*** Collected data Section Begins ***

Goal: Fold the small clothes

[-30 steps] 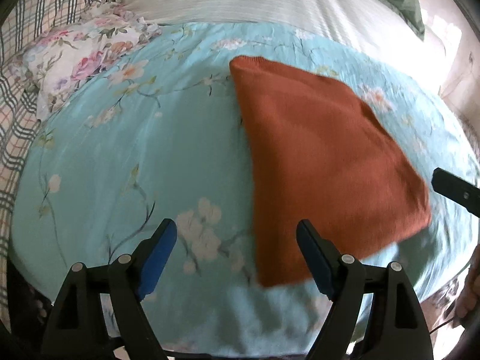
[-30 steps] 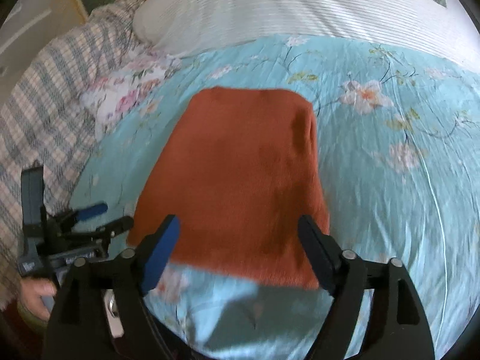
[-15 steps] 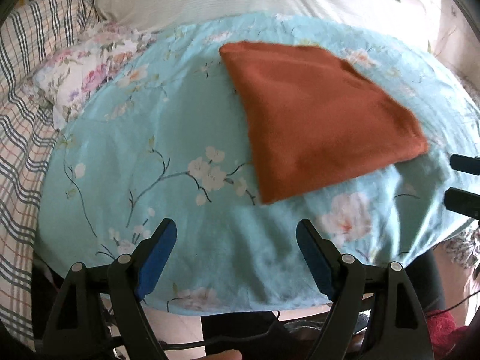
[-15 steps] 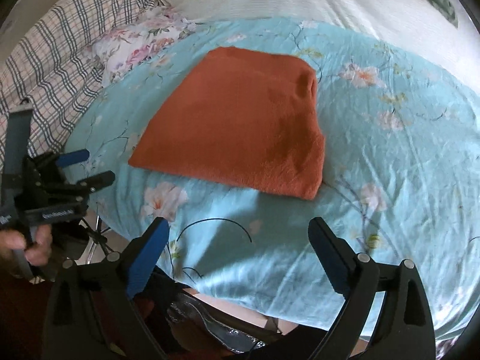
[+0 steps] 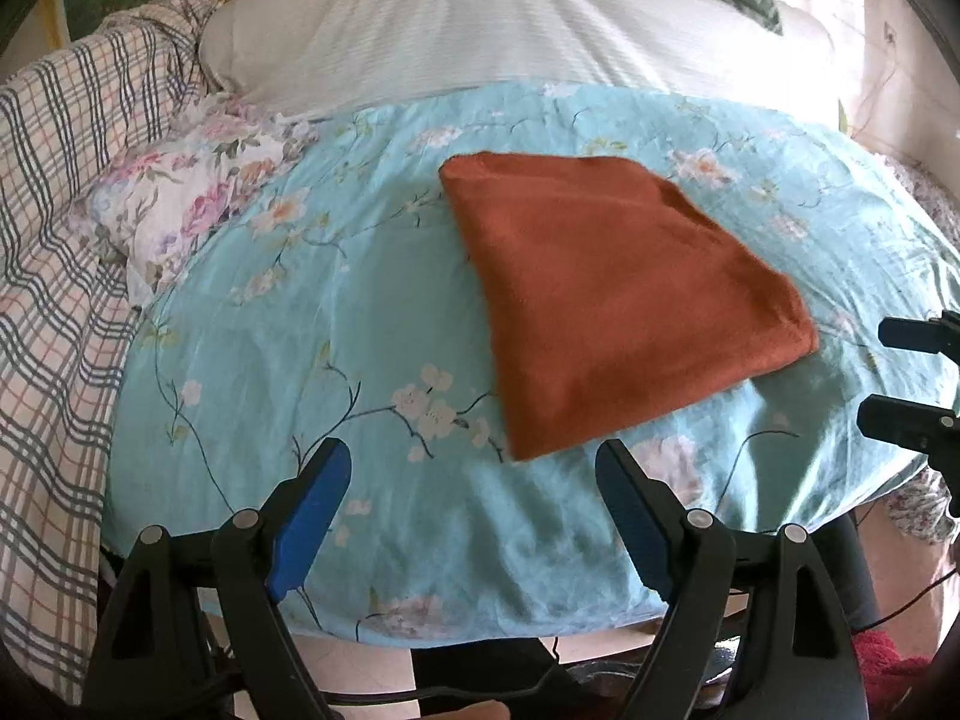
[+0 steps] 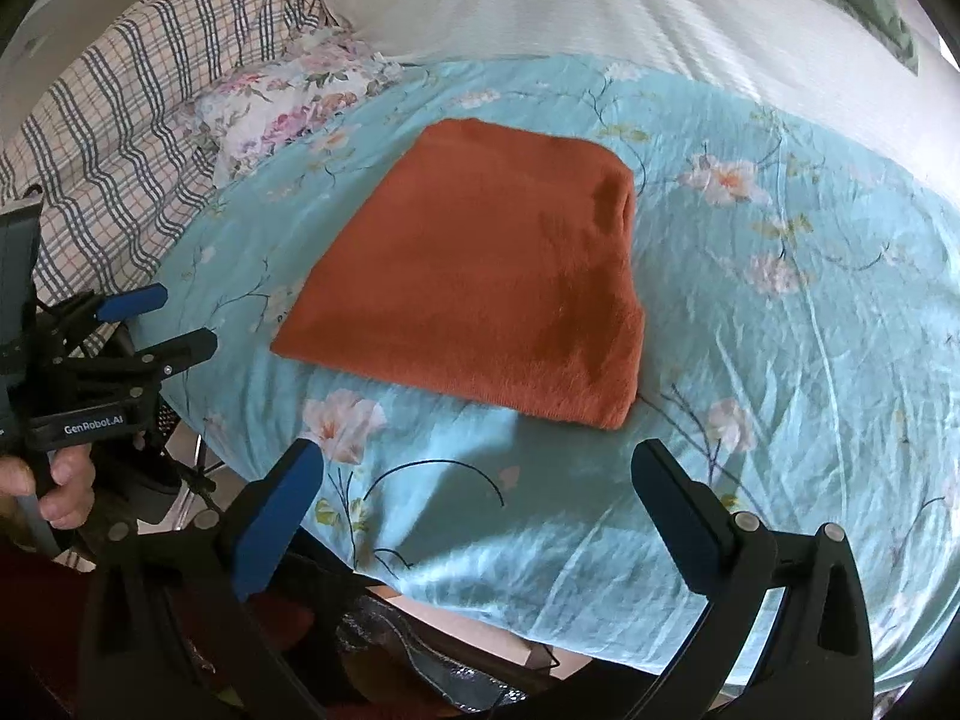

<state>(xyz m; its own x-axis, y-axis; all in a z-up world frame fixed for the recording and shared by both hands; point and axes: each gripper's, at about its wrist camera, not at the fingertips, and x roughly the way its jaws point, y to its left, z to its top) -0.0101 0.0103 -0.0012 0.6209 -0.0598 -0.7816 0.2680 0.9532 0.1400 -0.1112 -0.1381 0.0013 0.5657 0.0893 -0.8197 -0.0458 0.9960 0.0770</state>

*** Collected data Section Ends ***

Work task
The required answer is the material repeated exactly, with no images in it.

Result
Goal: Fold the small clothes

[-30 steps] 
[-30 steps] 
[-15 steps] 
[-15 steps] 
[+0 steps] 
[+0 steps] 

<state>(xyz m; its own x-axis, y-axis; all in a z-up world frame fixed for the recording and shared by both hands; point and axes: each gripper's, at about its wrist camera, not at the fingertips, and x roughly the way its jaws point, y to its left, z to its top) -0.0101 0.0103 -0.0012 0.6209 -0.0598 -0.7816 0.2680 0.9532 0.1400 -0.1112 -0.1381 0.0013 0.5657 0.0893 -0.8197 -0.0458 0.9960 0.0770</state>

The exercise has been answered in full.